Igor Gielow
Faltam-nos papoulas
BRASÍLIA - Na terça-feira, correu o mundo a imagem de um cadete colocando a última das 888.246 papoulas vermelhas de cerâmica numa instalação na Torre de Londres. Cada flor representa um britânico morto na Primeira Guerra Mundial.
Como ocorre na civilização, mortos são lembrados --no caso, 11/11 marca o fim do conflito cujo início fez cem anos neste ano. Não sem polêmicas, como queixas sobre a estética limpinha de uma obra de arte sobre o morticínio, ou sobre dar caráter nacionalista a algo universal.
A flor, uma das poucas que sobreviviam na mixórdia deixada pela guerra de trincheiras, virou símbolo da dor do conflito no Reino Unido devido a um poema do canadense John McCrae, "Nos Campos de Flandres", que a descrevia crescendo entre cruzes.

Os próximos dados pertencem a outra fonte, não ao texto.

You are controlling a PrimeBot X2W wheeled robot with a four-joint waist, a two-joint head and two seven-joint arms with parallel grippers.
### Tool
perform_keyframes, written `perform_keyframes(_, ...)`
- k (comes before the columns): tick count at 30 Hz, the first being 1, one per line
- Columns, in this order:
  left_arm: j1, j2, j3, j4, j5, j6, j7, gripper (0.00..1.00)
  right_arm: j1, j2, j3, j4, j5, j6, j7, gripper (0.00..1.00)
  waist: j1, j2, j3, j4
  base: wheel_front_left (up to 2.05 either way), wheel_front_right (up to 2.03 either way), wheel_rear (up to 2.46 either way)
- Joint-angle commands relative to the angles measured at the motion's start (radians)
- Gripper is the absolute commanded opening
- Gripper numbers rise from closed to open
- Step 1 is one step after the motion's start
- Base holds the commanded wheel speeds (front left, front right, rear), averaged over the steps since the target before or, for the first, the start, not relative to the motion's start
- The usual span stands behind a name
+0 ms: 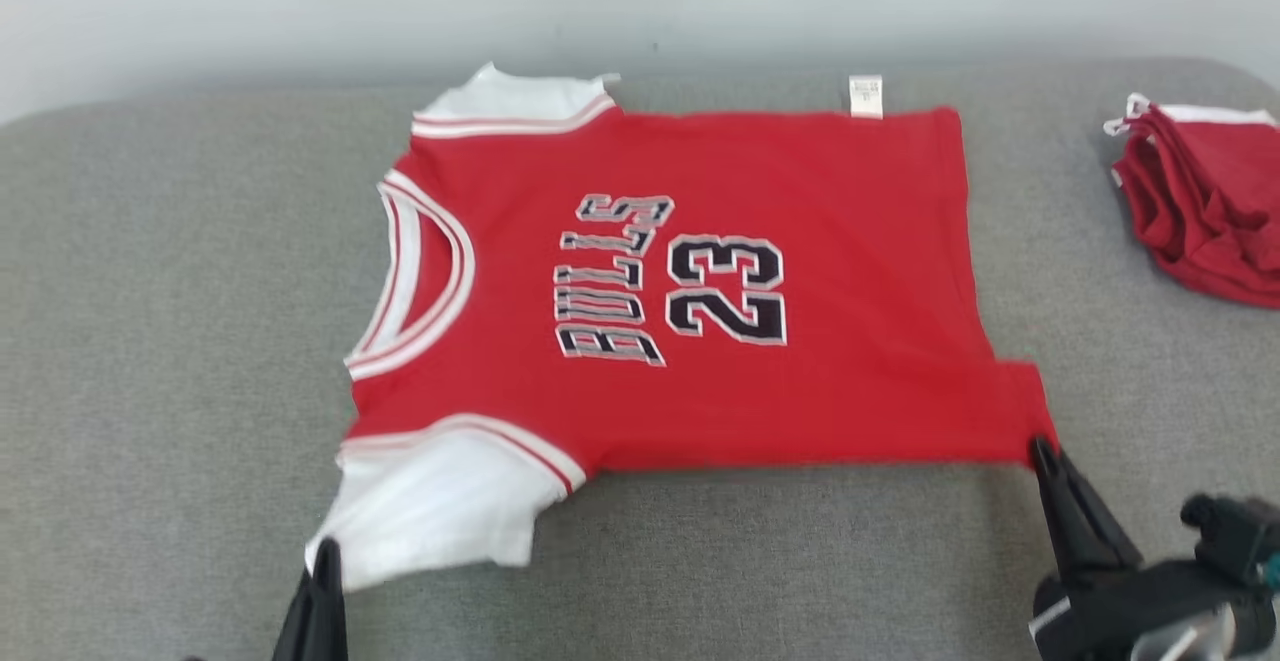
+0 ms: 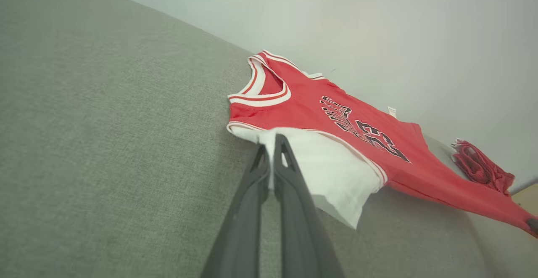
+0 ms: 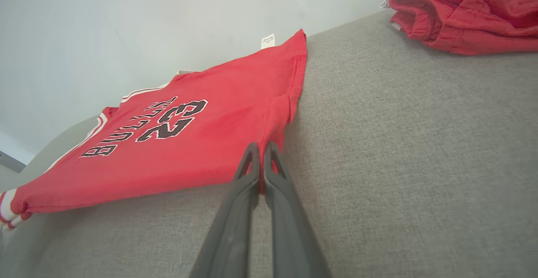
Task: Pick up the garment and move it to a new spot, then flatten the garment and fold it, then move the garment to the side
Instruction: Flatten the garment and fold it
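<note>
Red knit with white sleeves, the garment (image 1: 700, 291) lies spread face-up across the middle of the grey fabric-covered desk (image 1: 150, 341), collar to the left and hem to the right. We judge it light, soft and limp. It will sag and crease wherever it is unsupported, and it should drag rather than glide on the rough cloth beneath. Corners and edges are the sensible places to take it, two at once, so the cloth hangs taut between them.

At the near left, our left tool (image 1: 327, 549) is clenched on the edge of the near white sleeve (image 1: 440, 501). The left wrist view shows a sliver of white pinched between its dark fingers (image 2: 294, 198), which reach low along the desk. Between the two holds, the garment's near edge looks raised a little off the desk.

At the near right, our right tool (image 1: 1042, 451) is clenched on the near hem corner (image 1: 1015, 406), with red cloth caught between its fingers. The arm comes in from the near right and leans toward the far left. Further right, well apart, a second red pile (image 1: 1205, 201) sits by the desk's far right edge.
</note>
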Motion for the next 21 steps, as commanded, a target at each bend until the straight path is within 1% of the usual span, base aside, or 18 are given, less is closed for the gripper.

É onipresente em lapelas britânicas nesta época.
Nesta mesma terça foi divulgado o Anuário Brasileiro de Segurança Pública, que conta 53.646 assassinatos em 2013. As guerras pós-11/9, para ficar num conflito atual, mataram ao menos 15 mil civis por ano até aqui no Afeganistão, Paquistão e Iraque, que somam uns 50 milhões de habitantes a mais que o Brasil.
Por aqui, sempre que se discute o flagelo, surgem os apóstolos da balela segundo a qual só a pobreza é a culpada de um lado, e o pessoal da borrachada, do outro. No meio do caminho, ficam os mortos.
Programas federais com Estados são ralos de verba, e a propalada integração ocorrida na Copa evaporou com o time de Felipão.
Escreveu McCrae em 1915, numa tradução livre: "Somos os Mortos. Há poucos dias, vivos,/sentíamos a aurora e víamos o brilho do poente,/amávamos e éramos amados, e agora estamos deitados/nos campos de Flandres".
Faltam símbolos para rememorar os mortos de nossa guerra diária. Talvez com isso começaríamos a nos preocupar com os que ainda caminham sobre os campos daqui.